Clinton is right that his successor, , will have a real tool to maintain
contact with ordinary people. It's too late for Clinton himself. He could have
learned how to use a computer, of course, but I don't think electronic politics
holds any appeal for him. You can't seduce a voter in an e-mail message. To
Clinton, the political is the interpersonal: the hand on the shoulder, the
intent gaze, the fleck of spittle in the eye. Even on television, he can
provide a simulacrum of this human experience. But on the Internet,
communication is far more abstract. E-mail bores him--and it showed. The most
interesting part of last night's event was what happened after it ended, when
you got to see Clinton doing what he does like no one else, schmoozing live
people. I eavesdropped as he massaged the ego of Tom Jermoluk, the CEO of
Excite. "I know this may have cost you arm and a leg, but I think you may have
revolutionized politics," Clinton confided to him.
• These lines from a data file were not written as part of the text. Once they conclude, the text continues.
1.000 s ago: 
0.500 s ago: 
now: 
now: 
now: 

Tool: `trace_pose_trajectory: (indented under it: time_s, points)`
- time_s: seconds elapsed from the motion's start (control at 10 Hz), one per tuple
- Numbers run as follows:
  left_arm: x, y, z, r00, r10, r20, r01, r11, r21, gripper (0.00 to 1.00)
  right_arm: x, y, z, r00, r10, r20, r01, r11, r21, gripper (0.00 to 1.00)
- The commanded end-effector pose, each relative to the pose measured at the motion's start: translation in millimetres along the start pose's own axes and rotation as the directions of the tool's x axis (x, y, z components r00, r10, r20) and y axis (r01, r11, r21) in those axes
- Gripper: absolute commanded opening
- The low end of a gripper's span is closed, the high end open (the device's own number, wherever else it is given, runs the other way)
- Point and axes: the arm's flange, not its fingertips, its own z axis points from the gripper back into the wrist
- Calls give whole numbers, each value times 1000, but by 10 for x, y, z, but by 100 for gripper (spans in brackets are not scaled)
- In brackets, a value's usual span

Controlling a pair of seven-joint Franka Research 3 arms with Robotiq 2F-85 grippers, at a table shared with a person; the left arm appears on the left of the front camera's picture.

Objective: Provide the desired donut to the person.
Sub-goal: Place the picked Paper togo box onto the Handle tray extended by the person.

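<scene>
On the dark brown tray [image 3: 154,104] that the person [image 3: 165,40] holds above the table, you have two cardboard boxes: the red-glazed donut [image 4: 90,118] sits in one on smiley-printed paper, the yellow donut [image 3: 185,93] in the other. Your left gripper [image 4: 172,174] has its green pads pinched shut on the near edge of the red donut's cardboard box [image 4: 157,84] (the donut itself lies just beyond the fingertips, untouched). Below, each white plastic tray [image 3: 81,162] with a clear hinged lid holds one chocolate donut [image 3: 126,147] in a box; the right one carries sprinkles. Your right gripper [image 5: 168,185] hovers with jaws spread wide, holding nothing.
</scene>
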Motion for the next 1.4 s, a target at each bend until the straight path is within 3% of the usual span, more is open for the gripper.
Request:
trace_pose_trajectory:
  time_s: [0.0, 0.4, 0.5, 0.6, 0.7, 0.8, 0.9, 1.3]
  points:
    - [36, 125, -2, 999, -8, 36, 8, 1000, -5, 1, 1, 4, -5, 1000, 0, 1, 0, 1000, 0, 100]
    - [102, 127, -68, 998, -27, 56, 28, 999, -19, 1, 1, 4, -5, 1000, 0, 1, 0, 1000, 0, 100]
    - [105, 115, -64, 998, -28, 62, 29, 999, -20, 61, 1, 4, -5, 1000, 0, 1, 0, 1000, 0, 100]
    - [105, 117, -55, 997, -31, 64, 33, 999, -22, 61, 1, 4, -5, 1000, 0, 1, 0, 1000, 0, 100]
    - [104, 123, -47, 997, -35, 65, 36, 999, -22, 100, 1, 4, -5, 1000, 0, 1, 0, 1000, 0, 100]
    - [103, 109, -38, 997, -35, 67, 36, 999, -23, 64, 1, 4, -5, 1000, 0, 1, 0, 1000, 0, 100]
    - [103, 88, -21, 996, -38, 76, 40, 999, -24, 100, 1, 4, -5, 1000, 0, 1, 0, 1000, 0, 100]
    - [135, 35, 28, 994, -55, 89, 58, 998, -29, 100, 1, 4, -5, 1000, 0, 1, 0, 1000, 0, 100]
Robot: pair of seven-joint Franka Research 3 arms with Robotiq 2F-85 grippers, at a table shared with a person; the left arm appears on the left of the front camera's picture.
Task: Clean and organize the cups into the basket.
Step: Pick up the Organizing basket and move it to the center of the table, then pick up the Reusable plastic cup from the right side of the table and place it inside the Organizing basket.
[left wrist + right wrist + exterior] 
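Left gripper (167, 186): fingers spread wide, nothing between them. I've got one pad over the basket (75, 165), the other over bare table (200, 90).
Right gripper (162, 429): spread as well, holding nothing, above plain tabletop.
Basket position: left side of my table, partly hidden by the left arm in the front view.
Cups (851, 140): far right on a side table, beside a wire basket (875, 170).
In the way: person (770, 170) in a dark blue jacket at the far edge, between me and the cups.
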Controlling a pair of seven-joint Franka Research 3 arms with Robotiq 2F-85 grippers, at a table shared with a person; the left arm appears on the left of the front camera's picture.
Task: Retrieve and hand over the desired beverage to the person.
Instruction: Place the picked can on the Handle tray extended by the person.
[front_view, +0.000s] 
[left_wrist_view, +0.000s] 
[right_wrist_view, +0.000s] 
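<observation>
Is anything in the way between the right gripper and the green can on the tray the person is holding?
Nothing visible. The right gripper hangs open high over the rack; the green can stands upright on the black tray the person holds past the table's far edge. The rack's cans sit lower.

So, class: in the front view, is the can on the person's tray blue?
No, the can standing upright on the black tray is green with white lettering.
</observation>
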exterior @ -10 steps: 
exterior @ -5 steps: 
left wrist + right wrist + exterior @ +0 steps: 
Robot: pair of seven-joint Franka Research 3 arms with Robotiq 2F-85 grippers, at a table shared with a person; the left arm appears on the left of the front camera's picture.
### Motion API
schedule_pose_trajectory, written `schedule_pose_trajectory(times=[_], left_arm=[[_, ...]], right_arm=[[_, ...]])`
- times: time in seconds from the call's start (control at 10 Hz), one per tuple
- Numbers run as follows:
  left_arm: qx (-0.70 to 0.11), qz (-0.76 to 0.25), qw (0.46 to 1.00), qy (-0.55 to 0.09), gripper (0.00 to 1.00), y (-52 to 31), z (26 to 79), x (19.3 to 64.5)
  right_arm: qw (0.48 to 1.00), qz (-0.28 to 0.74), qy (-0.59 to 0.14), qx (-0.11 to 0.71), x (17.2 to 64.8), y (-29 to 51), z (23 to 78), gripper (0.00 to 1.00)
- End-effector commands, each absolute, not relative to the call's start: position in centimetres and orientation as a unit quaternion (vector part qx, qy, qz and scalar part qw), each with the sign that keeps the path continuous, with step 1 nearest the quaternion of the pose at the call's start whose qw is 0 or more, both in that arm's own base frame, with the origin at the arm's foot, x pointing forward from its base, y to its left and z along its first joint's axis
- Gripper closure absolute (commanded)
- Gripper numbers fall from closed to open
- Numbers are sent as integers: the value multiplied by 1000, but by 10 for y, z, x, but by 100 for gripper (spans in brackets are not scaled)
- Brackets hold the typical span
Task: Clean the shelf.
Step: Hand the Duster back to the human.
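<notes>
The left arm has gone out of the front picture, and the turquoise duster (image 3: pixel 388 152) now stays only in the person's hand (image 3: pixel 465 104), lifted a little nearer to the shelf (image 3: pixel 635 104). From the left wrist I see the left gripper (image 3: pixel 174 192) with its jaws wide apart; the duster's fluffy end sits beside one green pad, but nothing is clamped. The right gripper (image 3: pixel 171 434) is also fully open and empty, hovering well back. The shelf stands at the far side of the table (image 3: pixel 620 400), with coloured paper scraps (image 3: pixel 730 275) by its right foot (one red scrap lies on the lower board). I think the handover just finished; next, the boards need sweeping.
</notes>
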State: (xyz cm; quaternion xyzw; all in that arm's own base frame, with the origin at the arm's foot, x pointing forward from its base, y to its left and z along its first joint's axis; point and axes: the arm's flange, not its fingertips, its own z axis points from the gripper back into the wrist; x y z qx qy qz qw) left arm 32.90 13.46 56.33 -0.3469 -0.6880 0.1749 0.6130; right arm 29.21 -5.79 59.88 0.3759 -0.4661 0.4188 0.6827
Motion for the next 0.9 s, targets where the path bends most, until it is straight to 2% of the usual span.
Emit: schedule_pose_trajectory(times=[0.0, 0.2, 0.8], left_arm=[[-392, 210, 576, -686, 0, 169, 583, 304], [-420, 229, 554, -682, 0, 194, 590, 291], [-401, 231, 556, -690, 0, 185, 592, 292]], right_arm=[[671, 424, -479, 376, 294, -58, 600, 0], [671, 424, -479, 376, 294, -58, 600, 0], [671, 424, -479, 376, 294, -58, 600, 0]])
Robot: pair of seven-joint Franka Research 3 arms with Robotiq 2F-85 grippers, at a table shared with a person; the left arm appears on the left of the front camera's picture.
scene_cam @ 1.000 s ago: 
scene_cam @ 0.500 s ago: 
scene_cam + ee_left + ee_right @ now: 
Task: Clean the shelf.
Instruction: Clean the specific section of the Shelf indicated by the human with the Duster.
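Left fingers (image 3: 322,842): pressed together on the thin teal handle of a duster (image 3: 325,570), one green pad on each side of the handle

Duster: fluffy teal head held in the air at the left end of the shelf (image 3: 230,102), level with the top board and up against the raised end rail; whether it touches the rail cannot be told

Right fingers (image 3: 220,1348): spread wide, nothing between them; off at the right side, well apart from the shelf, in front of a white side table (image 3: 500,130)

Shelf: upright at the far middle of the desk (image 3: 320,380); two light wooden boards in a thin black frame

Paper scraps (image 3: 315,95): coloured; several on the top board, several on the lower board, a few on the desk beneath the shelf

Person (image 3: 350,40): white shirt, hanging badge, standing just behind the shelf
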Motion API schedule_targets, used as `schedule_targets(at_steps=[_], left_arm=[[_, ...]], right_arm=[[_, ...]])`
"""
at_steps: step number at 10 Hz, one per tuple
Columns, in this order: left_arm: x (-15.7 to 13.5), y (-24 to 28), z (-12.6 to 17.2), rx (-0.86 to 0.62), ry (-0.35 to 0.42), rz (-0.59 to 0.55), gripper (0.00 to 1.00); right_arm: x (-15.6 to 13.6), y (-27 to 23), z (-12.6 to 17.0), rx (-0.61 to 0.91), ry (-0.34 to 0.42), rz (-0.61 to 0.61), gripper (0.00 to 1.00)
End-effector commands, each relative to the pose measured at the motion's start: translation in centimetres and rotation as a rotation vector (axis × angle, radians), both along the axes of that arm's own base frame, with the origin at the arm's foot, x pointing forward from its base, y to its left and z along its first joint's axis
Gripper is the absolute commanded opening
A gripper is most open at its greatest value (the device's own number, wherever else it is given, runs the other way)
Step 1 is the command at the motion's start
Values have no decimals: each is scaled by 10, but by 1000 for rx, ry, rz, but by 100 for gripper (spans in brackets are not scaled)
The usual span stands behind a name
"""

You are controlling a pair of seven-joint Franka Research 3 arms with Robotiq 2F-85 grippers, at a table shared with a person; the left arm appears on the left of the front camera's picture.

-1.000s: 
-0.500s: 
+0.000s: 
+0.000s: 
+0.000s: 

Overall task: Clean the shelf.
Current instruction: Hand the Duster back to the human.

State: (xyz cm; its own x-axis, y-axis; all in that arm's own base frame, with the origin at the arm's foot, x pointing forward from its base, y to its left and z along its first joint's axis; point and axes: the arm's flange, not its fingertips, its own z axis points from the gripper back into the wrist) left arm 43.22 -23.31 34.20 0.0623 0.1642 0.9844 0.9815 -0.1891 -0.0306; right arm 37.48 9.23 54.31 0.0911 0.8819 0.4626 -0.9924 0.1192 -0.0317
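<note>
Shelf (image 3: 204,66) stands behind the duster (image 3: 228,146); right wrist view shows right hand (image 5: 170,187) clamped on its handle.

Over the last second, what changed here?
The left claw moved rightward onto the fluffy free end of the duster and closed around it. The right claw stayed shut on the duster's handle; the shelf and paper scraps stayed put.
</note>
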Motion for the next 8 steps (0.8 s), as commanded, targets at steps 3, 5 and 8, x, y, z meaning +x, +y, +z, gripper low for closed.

At the end of unsuccessful
cyber-events, everyone always praises them as "historic." Perhaps so, though I
think history will remember them as fumbling experiments that pointed in a
different direction. At this point, they testify mainly to the capacity of the
Internet to take something interesting--like a discussion with President
Clinton--and make it unbearably dull. But be patient: In five years or so,
advances in technology may get us to the point where an Internet Town Meeting
is almost as interesting as a Town Meeting without the Internet.